YOUR GOAL: Transcribe the data in full; each line must match exactly.

DATASET CONTENT:

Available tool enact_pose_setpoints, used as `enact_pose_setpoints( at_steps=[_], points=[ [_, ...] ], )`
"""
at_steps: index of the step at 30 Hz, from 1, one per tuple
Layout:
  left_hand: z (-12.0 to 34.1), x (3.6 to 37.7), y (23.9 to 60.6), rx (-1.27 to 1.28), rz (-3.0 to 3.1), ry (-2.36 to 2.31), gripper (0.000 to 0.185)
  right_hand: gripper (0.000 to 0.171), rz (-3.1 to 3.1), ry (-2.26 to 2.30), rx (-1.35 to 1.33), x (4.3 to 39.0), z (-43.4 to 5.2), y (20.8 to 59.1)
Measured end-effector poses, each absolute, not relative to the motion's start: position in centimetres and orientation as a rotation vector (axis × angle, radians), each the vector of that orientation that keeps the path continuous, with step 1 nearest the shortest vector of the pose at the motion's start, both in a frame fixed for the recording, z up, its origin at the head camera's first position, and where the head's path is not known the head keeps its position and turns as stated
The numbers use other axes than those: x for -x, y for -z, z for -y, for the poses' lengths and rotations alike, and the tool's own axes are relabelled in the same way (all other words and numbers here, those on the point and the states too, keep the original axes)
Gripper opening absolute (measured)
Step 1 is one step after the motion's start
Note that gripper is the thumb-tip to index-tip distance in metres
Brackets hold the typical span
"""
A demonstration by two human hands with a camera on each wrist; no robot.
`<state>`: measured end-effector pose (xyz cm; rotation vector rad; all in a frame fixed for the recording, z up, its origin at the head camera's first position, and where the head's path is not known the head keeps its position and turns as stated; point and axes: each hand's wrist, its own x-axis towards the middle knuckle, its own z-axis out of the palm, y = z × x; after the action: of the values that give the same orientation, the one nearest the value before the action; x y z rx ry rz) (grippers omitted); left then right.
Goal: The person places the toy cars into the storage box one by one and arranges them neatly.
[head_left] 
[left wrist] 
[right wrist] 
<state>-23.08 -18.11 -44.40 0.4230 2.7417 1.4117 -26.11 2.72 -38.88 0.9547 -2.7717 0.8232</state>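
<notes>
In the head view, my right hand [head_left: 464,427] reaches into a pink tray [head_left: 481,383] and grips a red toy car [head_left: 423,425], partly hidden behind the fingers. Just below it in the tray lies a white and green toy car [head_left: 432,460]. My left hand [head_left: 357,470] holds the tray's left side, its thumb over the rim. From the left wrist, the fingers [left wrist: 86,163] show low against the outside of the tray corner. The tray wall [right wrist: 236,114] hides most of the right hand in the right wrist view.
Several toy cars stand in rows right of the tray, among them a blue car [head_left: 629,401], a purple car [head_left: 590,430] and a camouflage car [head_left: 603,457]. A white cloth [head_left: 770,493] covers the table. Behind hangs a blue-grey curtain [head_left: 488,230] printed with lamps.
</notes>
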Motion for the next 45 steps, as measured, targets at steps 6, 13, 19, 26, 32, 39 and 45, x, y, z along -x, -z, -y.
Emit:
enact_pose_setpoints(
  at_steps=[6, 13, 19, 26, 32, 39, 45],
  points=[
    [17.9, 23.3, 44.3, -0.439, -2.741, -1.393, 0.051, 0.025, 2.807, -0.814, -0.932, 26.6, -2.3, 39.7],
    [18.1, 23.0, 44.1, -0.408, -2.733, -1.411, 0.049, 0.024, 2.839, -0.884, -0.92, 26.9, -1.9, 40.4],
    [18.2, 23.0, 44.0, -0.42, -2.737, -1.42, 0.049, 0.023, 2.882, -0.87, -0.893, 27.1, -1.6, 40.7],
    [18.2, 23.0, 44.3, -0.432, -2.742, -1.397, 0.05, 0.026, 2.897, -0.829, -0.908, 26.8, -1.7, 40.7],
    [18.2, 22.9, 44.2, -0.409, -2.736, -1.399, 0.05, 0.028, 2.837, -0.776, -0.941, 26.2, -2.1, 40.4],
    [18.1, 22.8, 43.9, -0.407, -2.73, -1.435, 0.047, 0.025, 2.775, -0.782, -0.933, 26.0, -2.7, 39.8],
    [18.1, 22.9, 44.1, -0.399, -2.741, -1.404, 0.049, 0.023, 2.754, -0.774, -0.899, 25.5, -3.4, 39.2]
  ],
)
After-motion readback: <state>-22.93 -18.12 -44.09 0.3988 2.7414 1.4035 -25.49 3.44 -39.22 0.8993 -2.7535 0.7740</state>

TASK RESPONSE:
Available tool enact_pose_setpoints, used as `enact_pose_setpoints( at_steps=[_], points=[ [_, ...] ], )`
"""
at_steps: index of the step at 30 Hz, from 1, one per tuple
Layout:
  left_hand: z (-12.0 to 34.1), x (3.6 to 37.7), y (23.9 to 60.6), rx (-1.27 to 1.28), rz (-3.0 to 3.1), ry (-2.36 to 2.31), gripper (0.000 to 0.185)
  right_hand: gripper (0.000 to 0.171), rz (-3.1 to 3.1), ry (-2.26 to 2.30), rx (-1.35 to 1.33), x (4.3 to 39.0), z (-43.4 to 5.2), y (20.8 to 59.1)
Measured end-effector poses, each absolute, not relative to the motion's start: position in centimetres and orientation as a rotation vector (axis × angle, radians), each the vector of that orientation that keeps the path continuous, with step 1 nearest the shortest vector of the pose at the motion's start, both in a frame fixed for the recording, z up, its origin at the head camera's first position, and where the head's path is not known the head keeps its position and turns as stated
The numbers use other axes than those: x for -x, y for -z, z for -y, for the poses' lengths and rotations alike, and the tool's own axes are relabelled in the same way (all other words and numbers here, those on the point and the states too, keep the original axes)
Gripper opening absolute (measured)
Step 1 is one step after the motion's start
Note that gripper is the thumb-tip to index-tip distance in metres
Brackets hold the typical span
"""
A demonstration by two human hands with a camera on each wrist; no robot.
`<state>`: measured end-effector pose (xyz cm; rotation vector rad; all in a frame fixed for the recording, z up, its origin at the head camera's first position, and where the head's path is not known the head keeps its position and turns as stated; point and axes: each hand's wrist, its own x-axis towards the middle knuckle, its own z-axis out of the palm, y = z × x; after the action: of the values that give the same orientation, the one nearest the value before the action; x y z rx ry rz) (grippers omitted); left then right.
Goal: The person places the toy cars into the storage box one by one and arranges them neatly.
[head_left] 
[left wrist] 
[right wrist] 
<state>-23.08 -18.11 -44.40 0.4230 2.7417 1.4117 -26.11 2.72 -38.88 0.9547 -2.7717 0.8232</state>
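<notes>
In the head view, my right hand [head_left: 464,427] reaches into a pink tray [head_left: 481,383] and grips a red toy car [head_left: 423,425], partly hidden behind the fingers. Just below it in the tray lies a white and green toy car [head_left: 432,460]. My left hand [head_left: 357,470] holds the tray's left side, its thumb over the rim. From the left wrist, the fingers [left wrist: 86,163] show low against the outside of the tray corner. The tray wall [right wrist: 236,114] hides most of the right hand in the right wrist view.
Several toy cars stand in rows right of the tray, among them a blue car [head_left: 629,401], a purple car [head_left: 590,430] and a camouflage car [head_left: 603,457]. A white cloth [head_left: 770,493] covers the table. Behind hangs a blue-grey curtain [head_left: 488,230] printed with lamps.
</notes>
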Motion for the next 45 steps, as measured, targets at steps 6, 13, 19, 26, 32, 39 and 45, x, y, z along -x, -z, -y.
Emit:
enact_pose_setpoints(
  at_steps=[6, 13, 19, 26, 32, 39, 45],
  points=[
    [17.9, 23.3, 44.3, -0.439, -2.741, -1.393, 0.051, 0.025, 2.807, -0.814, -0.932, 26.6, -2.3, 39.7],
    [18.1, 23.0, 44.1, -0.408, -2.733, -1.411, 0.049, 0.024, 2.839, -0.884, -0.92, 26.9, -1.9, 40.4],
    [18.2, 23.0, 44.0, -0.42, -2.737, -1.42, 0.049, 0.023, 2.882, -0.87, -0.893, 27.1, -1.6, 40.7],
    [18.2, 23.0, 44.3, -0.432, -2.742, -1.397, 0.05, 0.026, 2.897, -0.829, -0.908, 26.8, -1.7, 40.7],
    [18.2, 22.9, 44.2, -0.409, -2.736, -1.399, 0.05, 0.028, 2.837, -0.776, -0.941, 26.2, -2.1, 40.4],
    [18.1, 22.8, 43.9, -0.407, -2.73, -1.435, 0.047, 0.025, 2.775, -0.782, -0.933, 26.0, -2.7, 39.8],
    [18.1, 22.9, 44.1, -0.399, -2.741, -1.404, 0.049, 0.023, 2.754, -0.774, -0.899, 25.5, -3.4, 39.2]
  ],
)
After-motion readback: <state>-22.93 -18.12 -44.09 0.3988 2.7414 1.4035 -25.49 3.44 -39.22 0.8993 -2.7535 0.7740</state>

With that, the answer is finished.